▸ **EXERCISE DIRECTIONS**: Copy each line of the data below exactly, leaving out pictures.

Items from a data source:
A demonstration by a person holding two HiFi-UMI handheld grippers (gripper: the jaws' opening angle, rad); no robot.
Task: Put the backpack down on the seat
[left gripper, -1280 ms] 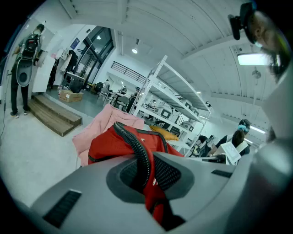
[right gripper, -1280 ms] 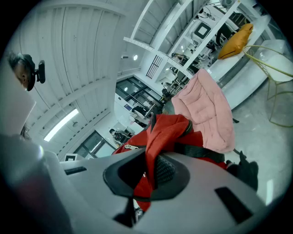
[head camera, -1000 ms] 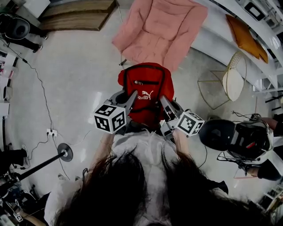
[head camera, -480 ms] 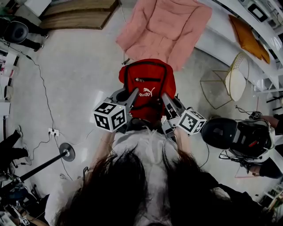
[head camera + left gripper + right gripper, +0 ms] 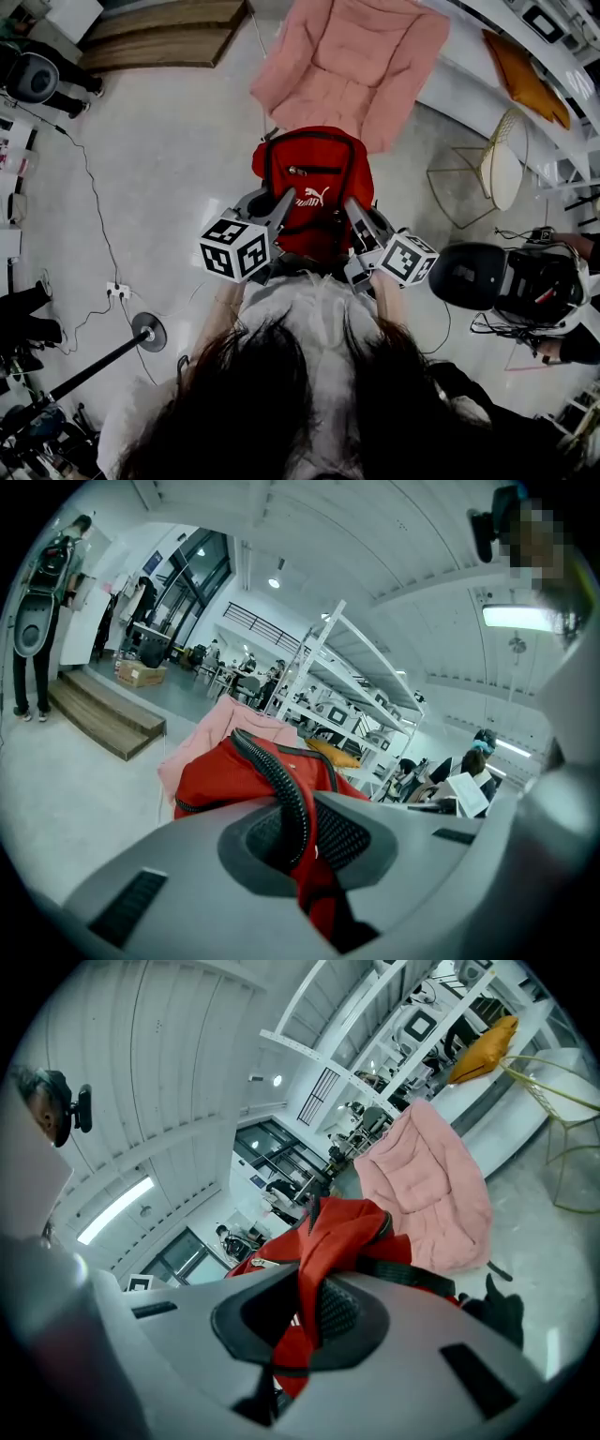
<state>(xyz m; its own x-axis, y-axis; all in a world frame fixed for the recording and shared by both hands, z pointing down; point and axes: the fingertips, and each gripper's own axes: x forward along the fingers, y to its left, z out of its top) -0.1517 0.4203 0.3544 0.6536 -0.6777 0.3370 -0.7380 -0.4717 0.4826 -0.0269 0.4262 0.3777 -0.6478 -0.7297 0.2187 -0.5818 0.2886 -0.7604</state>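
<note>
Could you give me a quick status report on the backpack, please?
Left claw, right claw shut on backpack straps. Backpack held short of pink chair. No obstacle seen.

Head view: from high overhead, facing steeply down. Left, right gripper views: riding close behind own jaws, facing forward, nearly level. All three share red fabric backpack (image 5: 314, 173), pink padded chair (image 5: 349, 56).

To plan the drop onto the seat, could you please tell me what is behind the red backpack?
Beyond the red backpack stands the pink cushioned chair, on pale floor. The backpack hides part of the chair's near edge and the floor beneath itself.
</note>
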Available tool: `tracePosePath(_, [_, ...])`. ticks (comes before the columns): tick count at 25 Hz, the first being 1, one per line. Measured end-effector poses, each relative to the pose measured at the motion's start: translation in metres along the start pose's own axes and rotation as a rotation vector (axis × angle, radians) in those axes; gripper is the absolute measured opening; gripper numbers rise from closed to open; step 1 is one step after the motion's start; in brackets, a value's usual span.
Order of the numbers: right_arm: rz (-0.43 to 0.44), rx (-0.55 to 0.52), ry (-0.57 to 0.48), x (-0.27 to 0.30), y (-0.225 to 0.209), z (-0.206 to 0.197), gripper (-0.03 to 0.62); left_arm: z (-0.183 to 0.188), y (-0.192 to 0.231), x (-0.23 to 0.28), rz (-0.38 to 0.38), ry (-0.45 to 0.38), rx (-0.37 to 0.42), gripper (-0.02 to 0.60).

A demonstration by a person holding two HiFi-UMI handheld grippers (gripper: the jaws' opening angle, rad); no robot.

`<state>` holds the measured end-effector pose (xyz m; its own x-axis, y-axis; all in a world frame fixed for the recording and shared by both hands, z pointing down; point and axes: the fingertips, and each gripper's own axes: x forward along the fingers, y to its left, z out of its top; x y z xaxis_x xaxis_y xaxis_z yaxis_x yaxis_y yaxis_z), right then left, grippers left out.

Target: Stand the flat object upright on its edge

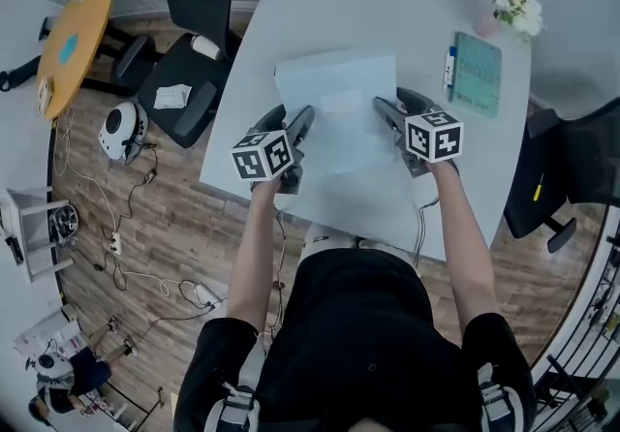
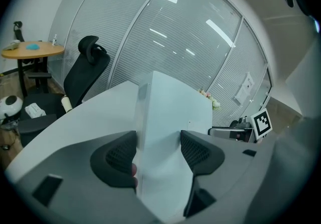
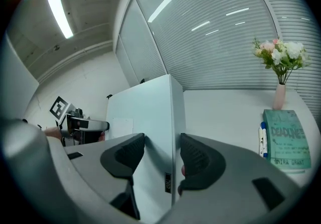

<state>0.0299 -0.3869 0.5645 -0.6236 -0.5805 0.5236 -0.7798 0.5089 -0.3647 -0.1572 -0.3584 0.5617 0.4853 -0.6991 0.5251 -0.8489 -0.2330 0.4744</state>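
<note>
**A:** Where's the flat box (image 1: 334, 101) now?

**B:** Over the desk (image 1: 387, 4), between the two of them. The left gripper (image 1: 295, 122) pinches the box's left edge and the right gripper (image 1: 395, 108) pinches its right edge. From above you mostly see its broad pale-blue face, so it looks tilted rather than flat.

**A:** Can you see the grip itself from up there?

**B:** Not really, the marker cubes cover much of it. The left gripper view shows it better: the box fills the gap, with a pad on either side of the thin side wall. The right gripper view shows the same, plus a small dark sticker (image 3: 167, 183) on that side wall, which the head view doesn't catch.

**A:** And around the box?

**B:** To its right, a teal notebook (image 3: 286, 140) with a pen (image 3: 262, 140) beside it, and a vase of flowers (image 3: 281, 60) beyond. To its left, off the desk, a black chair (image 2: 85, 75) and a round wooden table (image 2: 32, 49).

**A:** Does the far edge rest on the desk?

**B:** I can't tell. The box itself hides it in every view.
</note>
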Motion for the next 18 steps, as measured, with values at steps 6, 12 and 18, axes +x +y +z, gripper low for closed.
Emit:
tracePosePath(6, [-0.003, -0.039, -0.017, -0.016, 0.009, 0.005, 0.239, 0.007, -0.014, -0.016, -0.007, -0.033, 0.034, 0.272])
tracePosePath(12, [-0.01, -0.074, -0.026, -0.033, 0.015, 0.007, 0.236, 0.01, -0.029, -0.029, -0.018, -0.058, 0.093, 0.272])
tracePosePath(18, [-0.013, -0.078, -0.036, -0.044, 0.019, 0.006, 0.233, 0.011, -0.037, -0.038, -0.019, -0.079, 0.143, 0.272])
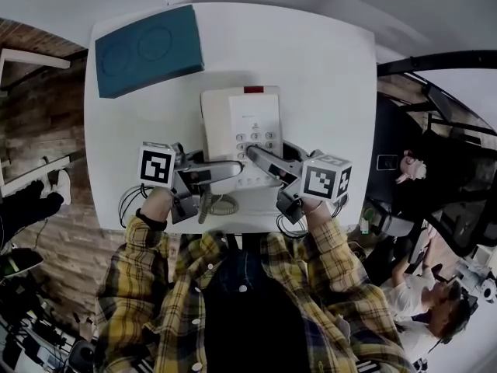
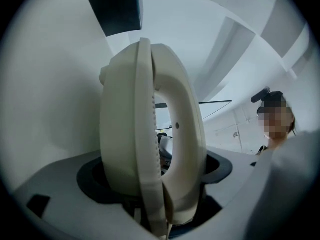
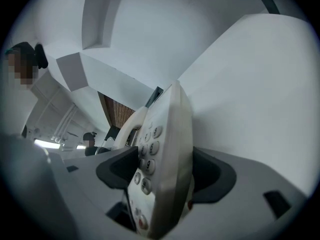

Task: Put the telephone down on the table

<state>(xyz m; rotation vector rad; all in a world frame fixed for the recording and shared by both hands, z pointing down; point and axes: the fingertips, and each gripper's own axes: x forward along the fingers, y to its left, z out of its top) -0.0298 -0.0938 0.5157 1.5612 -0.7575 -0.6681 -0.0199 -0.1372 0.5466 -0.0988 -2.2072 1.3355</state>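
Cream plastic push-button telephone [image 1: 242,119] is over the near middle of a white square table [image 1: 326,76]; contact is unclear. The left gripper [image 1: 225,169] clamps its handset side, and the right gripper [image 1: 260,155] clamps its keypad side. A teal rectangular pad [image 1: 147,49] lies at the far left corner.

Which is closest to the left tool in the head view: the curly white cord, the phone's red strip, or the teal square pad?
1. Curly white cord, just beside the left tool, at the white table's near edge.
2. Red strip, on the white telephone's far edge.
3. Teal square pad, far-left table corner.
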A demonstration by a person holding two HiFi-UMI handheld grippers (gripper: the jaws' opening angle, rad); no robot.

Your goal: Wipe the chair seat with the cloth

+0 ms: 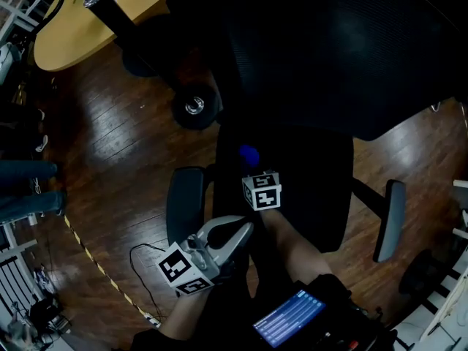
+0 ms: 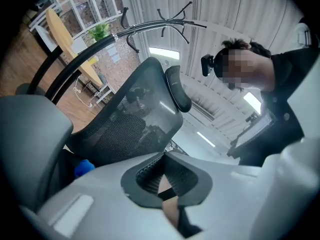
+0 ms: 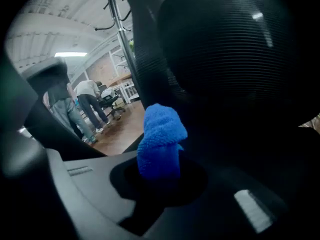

▸ **REPLY TO THE TASK**:
A demonstration by a person holding two HiFi-UMI handheld grippers (gripper: the jaws' opening angle, rad); no robot.
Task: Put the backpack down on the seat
[left gripper, -1280 ms] 
[right gripper, -1280 ms] 
[head camera, -1000 ms] 
[head camera, -480 ms] 
[head camera + left gripper + right gripper, +0 ms] 
<state>(xyz m; its own x-axis, y-axis; all in a world frame fixed for the recording and shared by both hands, z pointing down; point and axes: the fingertips, and each gripper's own axes: x forward along the fingers, y to its left, z out of its top) -0.1517 0.4203 0.3544 0.6536 -0.6777 0.3370 -0.7380 -0.4717 0.4826 -0.0269 0.4262 0.3777 -0.6478 -0.7297 0.2187 -0.5818 0.2886 -0.7604</state>
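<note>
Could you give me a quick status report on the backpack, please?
Left claw, right claw shut on backpack straps. Backpack held short of pink chair. No obstacle seen.

Head view: from high overhead, facing steeply down. Left, right gripper views: riding close behind own jaws, facing forward, nearly level. All three share red fabric backpack (image 5: 314, 173), pink padded chair (image 5: 349, 56).

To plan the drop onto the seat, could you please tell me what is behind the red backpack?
Beyond the red backpack stands the pink cushioned chair, on pale floor. The backpack hides part of the chair's near edge and the floor beneath itself.
</note>
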Available tool: `tracePosePath(_, [_, ...])`. ticks (comes before the columns): tick count at 25 Hz, the first being 1, one per line. Measured end-effector poses, each relative to the pose measured at the motion's start: translation in metres along the start pose's own axes and rotation as a rotation vector (axis × angle, radians) in those axes; gripper is the absolute measured opening; gripper numbers rise from closed to open; step 1 is one step after the motion's start; in brackets, a value's usual span.
Order of the numbers: right_arm: rz (-0.43 to 0.44), rx (-0.55 to 0.52), ry (-0.57 to 0.48), x (-0.27 to 0.30), y (-0.225 to 0.209), z (-0.206 to 0.197), gripper (-0.03 to 0.62); left_arm: z (-0.183 to 0.188), y (-0.192 to 0.231), x (-0.23 to 0.28), rz (-0.38 to 0.38), ry (-0.45 to 0.38), rx (-0.37 to 0.42), gripper (-0.02 to 0.60).

A demonstration by a person holding two HiFi-UMI handheld grippers (gripper: the jaws' opening angle, rad); no robot.

`<state>` holds the measured end-effector pose (xyz m; its own x-axis, y-axis; all in a world frame fixed for the recording and shared by both hands, z pointing down; point and axes: the fingertips, and each gripper's own axes: x forward along the fingers, y to its left, z out of its top; x y z xaxis_x xaxis_y xaxis_z yaxis_x yaxis_y yaxis_z), right then left, grippers left out.

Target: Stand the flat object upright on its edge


<state>0.0299 -0.3869 0.5645 -0.6236 -0.5805 0.5236 -0.7798 0.5089 -0.3647 -0.1572 -0.3584 0.5617 0.4853 -0.6991 0.5251 -0.8489 -0.2330 0.4744</state>
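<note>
**A:** Where's the flat box (image 1: 334, 101) now?

**B:** Over the desk (image 1: 387, 4), between the two of them. The left gripper (image 1: 295, 122) pinches the box's left edge and the right gripper (image 1: 395, 108) pinches its right edge. From above you mostly see its broad pale-blue face, so it looks tilted rather than flat.

**A:** Can you see the grip itself from up there?

**B:** Not really, the marker cubes cover much of it. The left gripper view shows it better: the box fills the gap, with a pad on either side of the thin side wall. The right gripper view shows the same, plus a small dark sticker (image 3: 167, 183) on that side wall, which the head view doesn't catch.

**A:** And around the box?

**B:** To its right, a teal notebook (image 3: 286, 140) with a pen (image 3: 262, 140) beside it, and a vase of flowers (image 3: 281, 60) beyond. To its left, off the desk, a black chair (image 2: 85, 75) and a round wooden table (image 2: 32, 49).

**A:** Does the far edge rest on the desk?

**B:** I can't tell. The box itself hides it in every view.
</note>
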Motion for the next 18 steps, as measured, with values at steps 6, 12 and 18, axes +x +y +z, gripper low for closed.
Emit:
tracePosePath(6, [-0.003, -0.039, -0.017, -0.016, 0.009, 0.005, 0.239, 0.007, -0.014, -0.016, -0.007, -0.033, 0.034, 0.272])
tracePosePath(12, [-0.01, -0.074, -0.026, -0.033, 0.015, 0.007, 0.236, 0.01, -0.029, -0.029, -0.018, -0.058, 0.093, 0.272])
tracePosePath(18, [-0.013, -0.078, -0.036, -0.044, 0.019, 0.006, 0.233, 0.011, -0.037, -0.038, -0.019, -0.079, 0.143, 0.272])

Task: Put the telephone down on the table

<state>(xyz m; rotation vector rad; all in a world frame fixed for the recording and shared by both hands, z pointing down; point and axes: the fingertips, and each gripper's own axes: x forward along the fingers, y to its left, z out of its top) -0.0298 -0.0938 0.5157 1.5612 -0.7575 -0.6681 -0.0199 -0.1372 0.5466 -0.0988 -2.2072 1.3355</state>
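Cream plastic push-button telephone [image 1: 242,119] is over the near middle of a white square table [image 1: 326,76]; contact is unclear. The left gripper [image 1: 225,169] clamps its handset side, and the right gripper [image 1: 260,155] clamps its keypad side. A teal rectangular pad [image 1: 147,49] lies at the far left corner.

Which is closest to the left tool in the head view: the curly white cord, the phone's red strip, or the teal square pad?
1. Curly white cord, just beside the left tool, at the white table's near edge.
2. Red strip, on the white telephone's far edge.
3. Teal square pad, far-left table corner.
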A demonstration by a person holding two HiFi-UMI handheld grippers (gripper: the jaws' opening angle, rad); no robot.

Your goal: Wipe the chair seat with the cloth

+0 ms: 
+0 ms: 
+0 ms: 

This answer requires no additional content.